Surname Construction no. GRT Launched
in service
further fate
Pretoria No. 506 16662 July
16, 1936 December 11, 1936
from 1939 houseboat of the Kriegsmarine, February 1945 hospital ship, transport of refugees from the Danzig Bay to Denmark , taken over by the Royal Navy in May 1945, used as British troop transport Empire Doon from October 1945, 1948/49 conversion, then 18036 BRT Empire Orwell , as Gunung Djati from March 1959 pilgrim ship, from 1979 Indonesian troop transport Kri Tanjung Pandan IMO 5138395, 1987 in Taiwan scrapped

Web links

literature

  • Arnold Kludas : The ships of the German Africa Lines 1880 to 1945 . Verlag Gerhard Stalling, 1975, ISBN 3-7979-1867-4 .
  • Arnold Kludas: The History of German Passenger Shipping Volume IV Destruction and Rebirth 1914 to 1930 , Writings of the German Shipping Museum, Volume 21
  • Arnold Kludas: The History of German Passenger Shipping Vol. V An era comes to an end from 1930 to 1990 , writings of the German Maritime Museum, volume 22
  • Hans Georg Prager: Blohm & Voss Koehler Verlagsgesellschaft, Herford 1977, ISBN 3-78220-127-2 .
  • Jürgen Rohwer , Gerhard Hümmelchen : Chronicle of the Naval War 1939-1945 , Manfred Pawlak VerlagsGmbH (Herrsching 1968), ISBN 3-88199-0097
  • Claus Rothe: German ocean passenger ships 1919 to 1985 . Steiger Verlag, Moers 1987, ISBN 3-921564-97-2 .
  • Reinhart Schmelzkopf: Die deutsche Handelsschiffahrt 1919–1939 , Verlag Gerhard Stalling, Oldenburg, ISBN 3-7979-1847-X

Individual evidence

  1. Schmelzkopf: Handelsschiffahrt , p. 187
  2. melt head, p. 206
  3. ^ Prager: Blohm & Voss , p. 165
  4. Kludas: Passenger Shipping , Vol.
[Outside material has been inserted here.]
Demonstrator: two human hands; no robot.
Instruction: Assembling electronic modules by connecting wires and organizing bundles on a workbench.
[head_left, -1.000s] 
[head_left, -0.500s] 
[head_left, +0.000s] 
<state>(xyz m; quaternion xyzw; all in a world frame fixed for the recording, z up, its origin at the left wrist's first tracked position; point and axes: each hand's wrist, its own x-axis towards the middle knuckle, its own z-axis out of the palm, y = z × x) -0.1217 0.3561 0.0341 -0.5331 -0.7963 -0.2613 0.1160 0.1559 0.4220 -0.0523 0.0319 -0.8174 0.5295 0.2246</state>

V, p. 96.
  5. a b Kludas: Passenger Shipping , Vol. V, p. 98.
  6. Kludas: Afrikalinien , pp. 86, 88: Wagogo u. Wameru were sold to Portugal in May 1943
  7. Fred Schmidt: With MR 12 over the ocean , Steiniger-Verlage, Berlin 1940
  8. Antonio Delfino (13,589 GRT, 1922, 15 kn) from Bahia in September 1939, escaped to Germany
  9. Cap Norte (13,615 GRT, 1922, 15 kn) from Pernambuco in September 1939, captured on October 9th
  10. Kludas: Passenger Shipping , Vol. V, p. 150.
  11. a b c Kludas: Passenger Shipping , Vol. V, p. 96.
  12. Rothe: Passenger Ships , p. 142.